By: Deborah O'Malley | Last updated September, 2022
If you've been into experimentation long enough, you've likely come across the term MDE -- which stands for Minimum Detectable Effect (MDE).
The MDE sounds big and fancy, but the concept is actually quite simple when you break it down. It's the:
As this GuessTheTest article explains, in order to run a trustworthy experiment -- one that's properly powered experiment, based on an adequate sample -- it's crucial you calculate you calculate the MDE.
But not just calculate it.
Calculate it AHEAD of running the experiment.
The problem is, doing so can feel like a tricky, speculative exercise.
After all, how can you possibly know what effect, or conversion lift you want to detect from the experiment?! If you knew that, you wouldn't need to run the experiment to begin with!
Adding insult to injury, things get even more hazy because the MDE is directly tied into your sample size requirements.
The larger the MDE, the smaller the sample size needed to run your experiment. And vice versa. The smaller the MDE, the bigger the sample required for your experiment to be adequately powered.
But if your sample size requirements are tied into your MDE, and you don't know your MDE, how can you possibly know the required sample size either?
The answer is: you calculate them. Both. At the same time.
There are lots of head spinning ways to do so. This article outlines a few.
But, if you're not mathematically inclined, here's the good news. . .
You can use a pre-test analysis calculator, like this one, to do all the hard work for you:
Now, as said, that's the good news!
The bad news is, even a calculator like this one isn't all that intuitive.
So, to help you out, this article breaks down exactly what you need to input into an MDE calculator, with step-by-step directions and screenshots so you'll be completely clear and feel fully confident every step of the way.
Let's dig in:
To work this calculator, you’ll need to know your average weekly traffic and conversion numbers.

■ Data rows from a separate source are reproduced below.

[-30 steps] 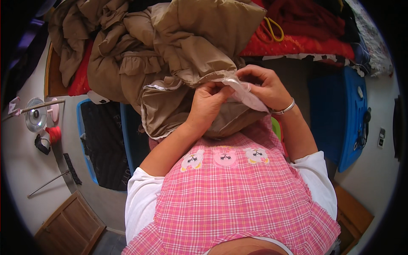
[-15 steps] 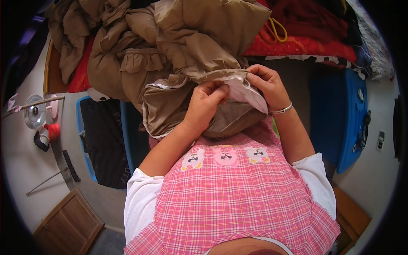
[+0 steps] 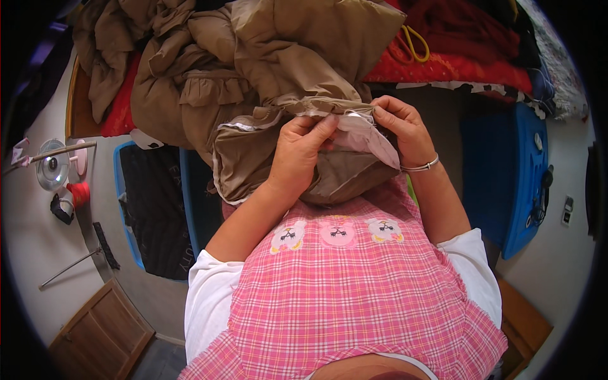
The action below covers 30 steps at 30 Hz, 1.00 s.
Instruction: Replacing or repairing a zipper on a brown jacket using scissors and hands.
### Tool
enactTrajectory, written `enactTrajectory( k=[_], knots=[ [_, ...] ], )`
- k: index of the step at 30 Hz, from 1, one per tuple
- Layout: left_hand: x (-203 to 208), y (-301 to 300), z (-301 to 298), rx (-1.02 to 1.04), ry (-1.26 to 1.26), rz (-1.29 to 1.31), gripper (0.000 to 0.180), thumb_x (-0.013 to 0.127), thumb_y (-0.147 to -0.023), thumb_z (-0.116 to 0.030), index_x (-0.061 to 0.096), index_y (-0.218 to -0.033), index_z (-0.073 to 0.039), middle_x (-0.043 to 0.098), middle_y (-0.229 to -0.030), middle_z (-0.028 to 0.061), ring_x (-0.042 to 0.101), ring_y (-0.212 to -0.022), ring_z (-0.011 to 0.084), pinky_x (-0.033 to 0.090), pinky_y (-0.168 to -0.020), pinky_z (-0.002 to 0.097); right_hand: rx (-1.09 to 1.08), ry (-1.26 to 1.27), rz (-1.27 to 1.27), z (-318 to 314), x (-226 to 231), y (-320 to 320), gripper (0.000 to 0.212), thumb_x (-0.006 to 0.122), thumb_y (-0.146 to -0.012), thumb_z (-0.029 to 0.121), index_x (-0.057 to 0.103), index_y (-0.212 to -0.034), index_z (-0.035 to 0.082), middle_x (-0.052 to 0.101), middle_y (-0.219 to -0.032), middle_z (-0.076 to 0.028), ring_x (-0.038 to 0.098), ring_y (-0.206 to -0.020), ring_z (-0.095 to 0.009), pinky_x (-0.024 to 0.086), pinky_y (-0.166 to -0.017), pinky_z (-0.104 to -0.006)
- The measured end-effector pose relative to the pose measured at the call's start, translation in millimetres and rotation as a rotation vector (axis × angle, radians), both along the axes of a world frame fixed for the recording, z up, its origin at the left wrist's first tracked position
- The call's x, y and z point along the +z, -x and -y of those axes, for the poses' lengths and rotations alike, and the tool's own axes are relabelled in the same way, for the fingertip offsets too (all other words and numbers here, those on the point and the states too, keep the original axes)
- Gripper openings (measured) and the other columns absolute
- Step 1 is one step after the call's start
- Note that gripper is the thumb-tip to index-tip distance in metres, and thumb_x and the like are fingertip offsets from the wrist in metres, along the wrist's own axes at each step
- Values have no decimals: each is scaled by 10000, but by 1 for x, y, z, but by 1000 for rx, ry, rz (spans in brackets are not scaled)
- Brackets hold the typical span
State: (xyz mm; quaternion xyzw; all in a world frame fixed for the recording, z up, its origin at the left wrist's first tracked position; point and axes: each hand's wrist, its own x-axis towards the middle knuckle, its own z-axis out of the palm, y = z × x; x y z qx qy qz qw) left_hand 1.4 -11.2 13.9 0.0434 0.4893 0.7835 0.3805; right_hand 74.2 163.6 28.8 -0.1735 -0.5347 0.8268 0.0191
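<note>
A large bunched piece of brown cloth, padded-looking and with a gathered ruffle, spreads before me and hangs down to my lap. My left hand pinches the cloth's raw edge between thumb and fingers. To the right, thumb and fingers of my right hand are closed on the same edge, near a corner. Between them the edge is drawn out, and a pale pinkish-white lining hangs below it. White trim runs along another fold by my left hand. The fingertips partly hide the gripped edge.
Yellow-handled scissors lie on red fabric at the far right. Blue containers flank me: a bin with dark cloth on the left, a blue stool-like piece on the right. A small fan stands far left.
My left hand has shifted slightly up and left along the edge, its thumb now straighter. The edge between my hands looks more stretched and folded over. My right hand has barely moved.
</note>
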Motion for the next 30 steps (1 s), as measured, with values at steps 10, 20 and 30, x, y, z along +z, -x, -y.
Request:
enactTrajectory(
  k=[10, 20, 30],
  knots=[
    [7, -4, 2, -41, -27, -79, 151, 622, -842, -128, 607, -972, -53, 603, -853, -12, 516, -722, 58, 415, -637, 209, 5, -682, -292, 4, 15, 11, 179, 652, -778, 93, 615, -938, 20, 570, -813, -14, 539, -754, -71, 422, -658, -204],
    [9, -5, 4, -80, -3, -163, 141, 630, -839, -128, 625, -956, -49, 609, -813, -21, 520, -715, 46, 412, -638, 198, 155, -964, -442, 12, 26, 20, 168, 678, -763, 100, 620, -887, 3, 563, -726, -28, 549, -689, -104, 430, -600, -230],
    [2, -1, 20, -151, 86, -165, 139, 600, -855, -122, 617, -941, -15, 596, -781, -6, 514, -711, 48, 410, -646, 199, 64, -31, -54, 5, 9, 18, 120, 610, -858, 148, 598, -900, 37, 594, -807, 29, 531, -734, -40, 432, -657, -185]
  ],
)
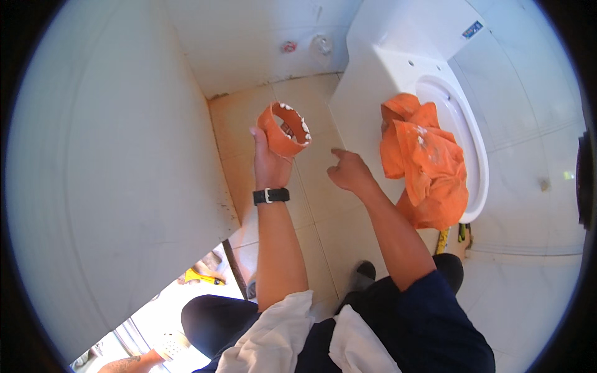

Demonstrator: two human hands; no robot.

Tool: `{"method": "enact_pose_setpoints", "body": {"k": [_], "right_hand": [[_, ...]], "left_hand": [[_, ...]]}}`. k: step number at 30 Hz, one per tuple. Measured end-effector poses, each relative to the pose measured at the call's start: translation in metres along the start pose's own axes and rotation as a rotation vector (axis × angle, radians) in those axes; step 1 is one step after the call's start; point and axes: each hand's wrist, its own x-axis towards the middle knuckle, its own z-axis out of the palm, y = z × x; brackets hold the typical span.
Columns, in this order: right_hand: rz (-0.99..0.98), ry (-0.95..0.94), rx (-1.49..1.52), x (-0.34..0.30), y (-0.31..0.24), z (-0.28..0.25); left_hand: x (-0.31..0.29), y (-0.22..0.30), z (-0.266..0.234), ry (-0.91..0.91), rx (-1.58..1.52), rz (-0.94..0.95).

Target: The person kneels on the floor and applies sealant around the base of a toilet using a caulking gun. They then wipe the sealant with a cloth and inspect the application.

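My left hand (271, 165) holds up a short, wide orange ring (277, 138) that looks like a cut piece of pipe. White lumps sit along the ring's rim, and its opening faces up and to the right. A black-banded wrist strap (272, 196) is around my left wrist. My right hand (352, 171) is to the right of the ring, apart from it. Its index finger stretches toward the ring while the other fingers curl, with nothing visible in them. Crumpled orange cloth (429, 168) with white smears hangs over the near side of a white toilet (476, 168), right of my right hand.
A pale panel (124, 155) stands close on my left. Beige tiles (317, 214) cover the floor. Yellow tools (443, 241) lie below the toilet's front, and another yellow tool (202, 277) lies beyond the panel's edge. Part of another person's limb (134, 363) shows at lower left.
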Motion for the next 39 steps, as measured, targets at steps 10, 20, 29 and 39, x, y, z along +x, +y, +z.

If you’re using an analytics platform, like Google Analytics, you’ll be able to easily find this data by looking at your traffic and conversion trends.
In Google’s current Universal Analytics, traffic data can be obtained by going to the Audience/Overview tab:
It’s, typically, best to take a snapshot of at least 3 months to get a broader, or bigger picture view of your audience over time.
For this example, let’s set our time frame from June 1 - Aug. 31.
Now, you can decide to look at these numbers three ways:
Given these differences, calculating the total number of users will probably give you the most accurate indication of your traffic trends.
With these data points in mind, over the 3-month period, this site saw 67,678 users. There are, typically, about 13 weeks in 3 months, so to calculate users per week you’d divide 67,678/13=5,206.
In other words, the site received about 5,206 users/week.
You’d then plug this number into the calculator.
To calculate the number of conversions over this time period, you’ll need to have already set-up conversion goals in Google Analytics. Here’s more information on how to do so.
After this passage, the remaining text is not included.